Complicated, confusing and frustrating

Everyone agrees the current health and care system is complicated and fragmented. For citizens, the journey through it can be disjointed, confusing and frustrating. It often fails to recognise real need. When demand is studied from the citizen’s perspective, 85% of those who present at a health ‘front door’ are found to have additional social or psychological needs. Yet the system is geared to respond only to the presenting (singular) need, not to understand its contextual (compound) nature.

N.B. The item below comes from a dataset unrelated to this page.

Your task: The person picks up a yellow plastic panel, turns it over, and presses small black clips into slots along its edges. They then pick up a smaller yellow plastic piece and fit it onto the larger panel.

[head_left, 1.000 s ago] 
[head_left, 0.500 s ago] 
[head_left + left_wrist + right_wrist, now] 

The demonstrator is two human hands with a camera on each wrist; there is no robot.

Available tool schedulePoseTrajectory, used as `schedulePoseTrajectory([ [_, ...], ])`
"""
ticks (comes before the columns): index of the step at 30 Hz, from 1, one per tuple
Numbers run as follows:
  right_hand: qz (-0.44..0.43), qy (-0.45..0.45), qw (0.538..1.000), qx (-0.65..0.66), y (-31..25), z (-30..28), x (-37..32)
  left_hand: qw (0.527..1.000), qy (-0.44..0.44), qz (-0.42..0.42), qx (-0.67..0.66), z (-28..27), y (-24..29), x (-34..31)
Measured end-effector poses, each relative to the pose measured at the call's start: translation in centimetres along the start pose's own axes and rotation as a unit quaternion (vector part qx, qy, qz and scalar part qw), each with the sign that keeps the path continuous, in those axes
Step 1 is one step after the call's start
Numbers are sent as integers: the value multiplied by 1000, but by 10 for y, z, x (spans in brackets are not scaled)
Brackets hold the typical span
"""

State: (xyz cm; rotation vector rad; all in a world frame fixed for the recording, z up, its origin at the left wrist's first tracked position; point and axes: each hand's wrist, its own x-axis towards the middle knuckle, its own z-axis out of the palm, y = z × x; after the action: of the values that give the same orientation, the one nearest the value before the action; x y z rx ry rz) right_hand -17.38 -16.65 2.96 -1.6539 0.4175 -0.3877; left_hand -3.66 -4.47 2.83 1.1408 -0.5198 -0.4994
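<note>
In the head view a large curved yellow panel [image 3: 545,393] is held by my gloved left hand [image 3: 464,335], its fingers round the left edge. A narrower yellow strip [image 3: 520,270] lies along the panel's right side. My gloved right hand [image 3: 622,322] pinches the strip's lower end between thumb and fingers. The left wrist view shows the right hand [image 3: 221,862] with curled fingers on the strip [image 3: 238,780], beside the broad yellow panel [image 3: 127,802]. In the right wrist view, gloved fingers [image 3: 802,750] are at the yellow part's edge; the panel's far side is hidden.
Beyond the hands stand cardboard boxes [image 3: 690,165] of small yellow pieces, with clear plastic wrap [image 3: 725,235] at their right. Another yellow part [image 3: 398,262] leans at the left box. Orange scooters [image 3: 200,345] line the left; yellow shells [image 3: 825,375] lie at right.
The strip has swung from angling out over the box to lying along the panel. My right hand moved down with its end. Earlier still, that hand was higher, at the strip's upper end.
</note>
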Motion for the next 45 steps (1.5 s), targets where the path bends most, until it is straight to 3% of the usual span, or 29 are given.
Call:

Health services are separated from social care, adult care from children’s care, and mental health from physical health. In the cause of greater efficiency and productivity, each separate part is further functionalised and specialised – so that even professionals have difficulty navigating the system.

When it receives a demand, each department or service focuses on ‘is this for us?’, and if it is, ‘we’ll do our bit and pass it on’. Needs are identified by formal assessment. To address other needs, the citizen is referred on to another department, at which point the cycle starts all over again, amplifying system-wide duplication and waste. In one town, the 280,000 demands received by eight agencies over a year were 60,000 more than the local population.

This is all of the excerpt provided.